Problem statement – Your copy should repeat the data that follows exactly and contain no image.

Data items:
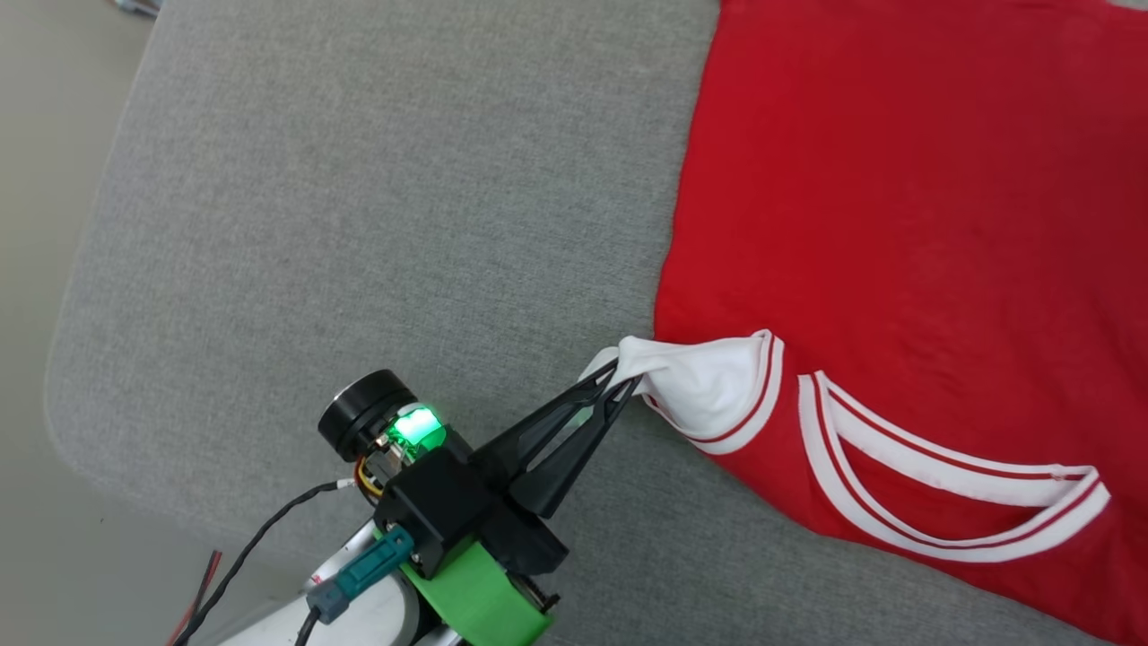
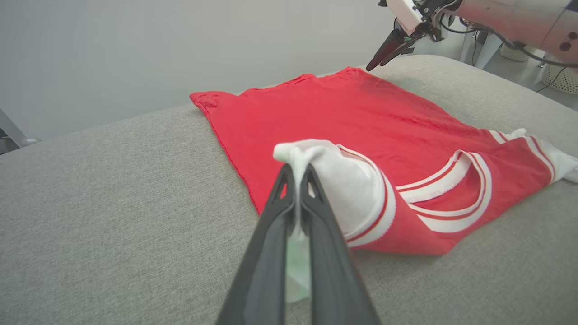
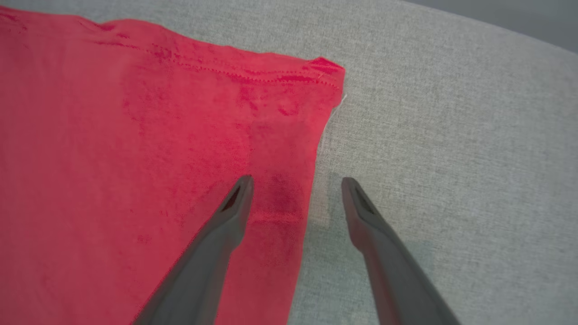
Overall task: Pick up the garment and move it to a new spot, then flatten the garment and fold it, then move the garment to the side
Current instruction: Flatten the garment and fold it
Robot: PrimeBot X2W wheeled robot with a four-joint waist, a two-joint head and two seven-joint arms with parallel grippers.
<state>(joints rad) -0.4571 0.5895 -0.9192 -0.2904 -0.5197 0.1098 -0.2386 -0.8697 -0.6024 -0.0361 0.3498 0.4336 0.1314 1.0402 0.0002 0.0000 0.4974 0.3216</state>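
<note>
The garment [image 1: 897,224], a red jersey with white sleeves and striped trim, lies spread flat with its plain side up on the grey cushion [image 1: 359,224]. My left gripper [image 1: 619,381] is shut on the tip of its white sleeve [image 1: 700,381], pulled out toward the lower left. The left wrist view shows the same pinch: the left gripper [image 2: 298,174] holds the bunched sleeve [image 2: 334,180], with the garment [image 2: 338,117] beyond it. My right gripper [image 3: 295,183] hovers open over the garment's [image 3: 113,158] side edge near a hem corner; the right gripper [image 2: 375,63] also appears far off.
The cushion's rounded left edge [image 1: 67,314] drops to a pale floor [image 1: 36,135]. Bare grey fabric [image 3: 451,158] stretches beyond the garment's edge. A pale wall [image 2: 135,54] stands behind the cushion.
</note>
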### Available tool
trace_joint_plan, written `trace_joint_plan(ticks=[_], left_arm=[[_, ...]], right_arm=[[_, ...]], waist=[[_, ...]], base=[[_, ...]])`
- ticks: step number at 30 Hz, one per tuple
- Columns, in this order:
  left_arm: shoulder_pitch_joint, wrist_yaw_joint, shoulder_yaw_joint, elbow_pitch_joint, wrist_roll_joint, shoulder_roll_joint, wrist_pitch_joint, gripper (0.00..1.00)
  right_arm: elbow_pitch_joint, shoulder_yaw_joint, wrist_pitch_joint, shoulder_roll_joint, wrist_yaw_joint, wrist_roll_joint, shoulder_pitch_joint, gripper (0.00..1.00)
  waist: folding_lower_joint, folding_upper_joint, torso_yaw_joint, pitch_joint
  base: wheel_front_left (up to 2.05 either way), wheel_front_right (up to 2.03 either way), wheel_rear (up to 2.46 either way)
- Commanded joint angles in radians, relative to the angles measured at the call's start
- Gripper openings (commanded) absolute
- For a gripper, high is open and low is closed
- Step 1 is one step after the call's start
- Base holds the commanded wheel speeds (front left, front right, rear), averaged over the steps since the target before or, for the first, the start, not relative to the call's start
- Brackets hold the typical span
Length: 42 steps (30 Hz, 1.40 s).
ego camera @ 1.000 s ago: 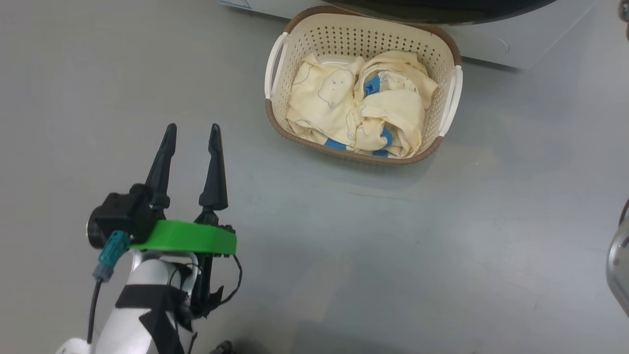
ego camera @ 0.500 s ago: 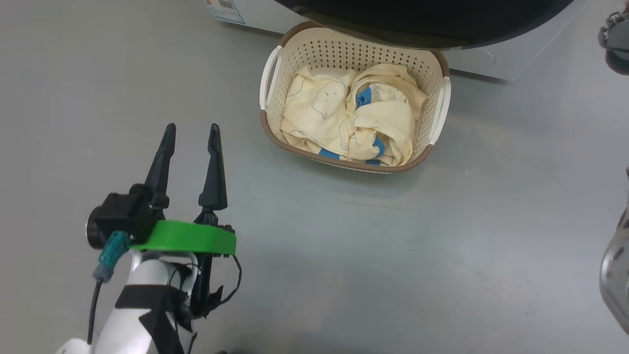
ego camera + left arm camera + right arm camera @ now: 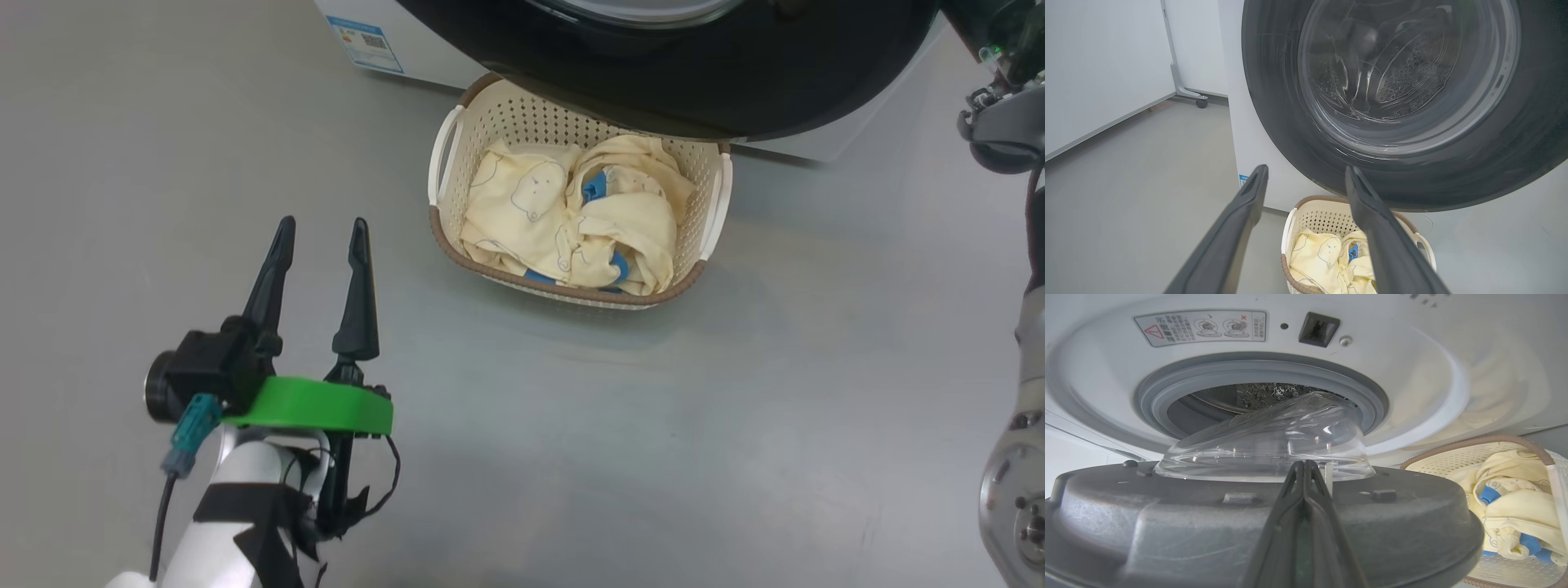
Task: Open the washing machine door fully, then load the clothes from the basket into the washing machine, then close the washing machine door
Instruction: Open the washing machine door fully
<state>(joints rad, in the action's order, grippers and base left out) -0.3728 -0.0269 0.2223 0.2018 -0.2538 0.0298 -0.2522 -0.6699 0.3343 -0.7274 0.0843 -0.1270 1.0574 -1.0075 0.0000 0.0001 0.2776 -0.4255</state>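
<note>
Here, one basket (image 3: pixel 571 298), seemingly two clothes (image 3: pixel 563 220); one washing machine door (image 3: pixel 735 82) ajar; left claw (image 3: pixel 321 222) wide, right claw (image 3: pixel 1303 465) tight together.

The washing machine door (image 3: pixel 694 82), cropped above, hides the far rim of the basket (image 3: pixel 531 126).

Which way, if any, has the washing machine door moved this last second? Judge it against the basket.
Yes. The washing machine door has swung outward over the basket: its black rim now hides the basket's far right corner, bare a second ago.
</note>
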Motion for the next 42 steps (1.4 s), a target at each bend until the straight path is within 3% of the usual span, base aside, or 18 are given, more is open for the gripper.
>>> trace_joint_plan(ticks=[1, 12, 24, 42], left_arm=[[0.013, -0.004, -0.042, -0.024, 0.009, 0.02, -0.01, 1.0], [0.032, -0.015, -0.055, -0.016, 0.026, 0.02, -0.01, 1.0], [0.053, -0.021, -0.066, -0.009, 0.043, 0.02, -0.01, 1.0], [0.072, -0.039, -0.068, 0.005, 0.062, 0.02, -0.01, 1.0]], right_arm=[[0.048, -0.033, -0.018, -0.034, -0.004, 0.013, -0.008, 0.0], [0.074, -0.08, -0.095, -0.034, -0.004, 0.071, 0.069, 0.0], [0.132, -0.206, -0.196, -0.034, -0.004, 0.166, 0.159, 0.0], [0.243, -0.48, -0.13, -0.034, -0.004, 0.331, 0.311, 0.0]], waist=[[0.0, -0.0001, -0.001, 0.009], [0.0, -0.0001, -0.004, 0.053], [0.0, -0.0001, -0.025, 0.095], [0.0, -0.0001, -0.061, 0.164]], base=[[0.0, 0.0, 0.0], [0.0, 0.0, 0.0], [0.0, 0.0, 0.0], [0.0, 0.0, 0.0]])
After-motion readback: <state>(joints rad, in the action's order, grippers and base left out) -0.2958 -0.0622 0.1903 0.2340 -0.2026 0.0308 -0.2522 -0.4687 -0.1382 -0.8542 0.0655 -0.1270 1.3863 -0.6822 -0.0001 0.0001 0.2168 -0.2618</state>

Task solution –
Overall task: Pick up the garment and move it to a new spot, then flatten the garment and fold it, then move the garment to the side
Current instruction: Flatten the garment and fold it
Robot: PrimeBot X2W wheeled robot with a four-joint waist, a two-joint head and two seven-joint arms with parallel grippers.
<state>(joints rad) -0.4571 0.5895 -0.9192 -0.2904 -0.5197 0.1098 -0.2386 -0.8697 -0.6024 -0.0361 0.3498 0.4336 0.1314 1.0402 0.0002 0.0000 0.4974 0.3216</state>
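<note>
The garment [image 1: 897,224], a red jersey with white sleeves and striped trim, lies spread flat with its plain side up on the grey cushion [image 1: 359,224]. My left gripper [image 1: 619,381] is shut on the tip of its white sleeve [image 1: 700,381], pulled out toward the lower left. The left wrist view shows the same pinch: the left gripper [image 2: 298,174] holds the bunched sleeve [image 2: 334,180], with the garment [image 2: 338,117] beyond it. My right gripper [image 3: 295,183] hovers open over the garment's [image 3: 113,158] side edge near a hem corner; the right gripper [image 2: 375,63] also appears far off.
The cushion's rounded left edge [image 1: 67,314] drops to a pale floor [image 1: 36,135]. Bare grey fabric [image 3: 451,158] stretches beyond the garment's edge. A pale wall [image 2: 135,54] stands behind the cushion.
</note>
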### Available tool
trace_joint_plan, written `trace_joint_plan(ticks=[_], left_arm=[[_, ...]], right_arm=[[_, ...]], waist=[[_, ...]], base=[[_, ...]])`
- ticks: step number at 30 Hz, one per tuple
- Columns, in this order:
  left_arm: shoulder_pitch_joint, wrist_yaw_joint, shoulder_yaw_joint, elbow_pitch_joint, wrist_roll_joint, shoulder_roll_joint, wrist_pitch_joint, gripper (0.00..1.00)
  right_arm: elbow_pitch_joint, shoulder_yaw_joint, wrist_pitch_joint, shoulder_roll_joint, wrist_yaw_joint, wrist_roll_joint, shoulder_pitch_joint, gripper (0.00..1.00)
  waist: folding_lower_joint, folding_upper_joint, torso_yaw_joint, pitch_joint
  base: wheel_front_left (up to 2.05 either way), wheel_front_right (up to 2.03 either way), wheel_rear (up to 2.46 either way)
- Commanded joint angles in radians, relative to the angles measured at the call's start
- Gripper openings (commanded) absolute
- For a gripper, high is open and low is closed
- Step 1 is one step after the call's start
- Base holds the commanded wheel speeds (front left, front right, rear), averaged over the steps since the target before or, for the first, the start, not relative to the call's start
- Brackets hold the typical span
Length: 42 steps (30 Hz, 1.40 s).
ego camera @ 1.000 s ago: 
ego camera @ 0.500 s ago: 
ego camera + left arm camera + right arm camera @ now: 
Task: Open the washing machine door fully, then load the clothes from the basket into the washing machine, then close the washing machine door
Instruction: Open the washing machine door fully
<state>(joints rad, in the action's order, grippers and base left out) -0.3728 -0.0269 0.2223 0.2018 -0.2538 0.0298 -0.2522 -0.6699 0.3343 -0.7274 0.0843 -0.1270 1.0574 -1.0075 0.0000 0.0001 0.2776 -0.4255</state>
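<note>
Here, one basket (image 3: pixel 571 298), seemingly two clothes (image 3: pixel 563 220); one washing machine door (image 3: pixel 735 82) ajar; left claw (image 3: pixel 321 222) wide, right claw (image 3: pixel 1303 465) tight together.

The washing machine door (image 3: pixel 694 82), cropped above, hides the far rim of the basket (image 3: pixel 531 126).

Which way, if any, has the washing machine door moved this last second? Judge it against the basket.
Yes. The washing machine door has swung outward over the basket: its black rim now hides the basket's far right corner, bare a second ago.
</note>
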Motion for the next 42 steps (1.4 s), a target at each bend until the straight path is within 3% of the usual span, base aside, or 18 are given, more is open for the gripper.
>>> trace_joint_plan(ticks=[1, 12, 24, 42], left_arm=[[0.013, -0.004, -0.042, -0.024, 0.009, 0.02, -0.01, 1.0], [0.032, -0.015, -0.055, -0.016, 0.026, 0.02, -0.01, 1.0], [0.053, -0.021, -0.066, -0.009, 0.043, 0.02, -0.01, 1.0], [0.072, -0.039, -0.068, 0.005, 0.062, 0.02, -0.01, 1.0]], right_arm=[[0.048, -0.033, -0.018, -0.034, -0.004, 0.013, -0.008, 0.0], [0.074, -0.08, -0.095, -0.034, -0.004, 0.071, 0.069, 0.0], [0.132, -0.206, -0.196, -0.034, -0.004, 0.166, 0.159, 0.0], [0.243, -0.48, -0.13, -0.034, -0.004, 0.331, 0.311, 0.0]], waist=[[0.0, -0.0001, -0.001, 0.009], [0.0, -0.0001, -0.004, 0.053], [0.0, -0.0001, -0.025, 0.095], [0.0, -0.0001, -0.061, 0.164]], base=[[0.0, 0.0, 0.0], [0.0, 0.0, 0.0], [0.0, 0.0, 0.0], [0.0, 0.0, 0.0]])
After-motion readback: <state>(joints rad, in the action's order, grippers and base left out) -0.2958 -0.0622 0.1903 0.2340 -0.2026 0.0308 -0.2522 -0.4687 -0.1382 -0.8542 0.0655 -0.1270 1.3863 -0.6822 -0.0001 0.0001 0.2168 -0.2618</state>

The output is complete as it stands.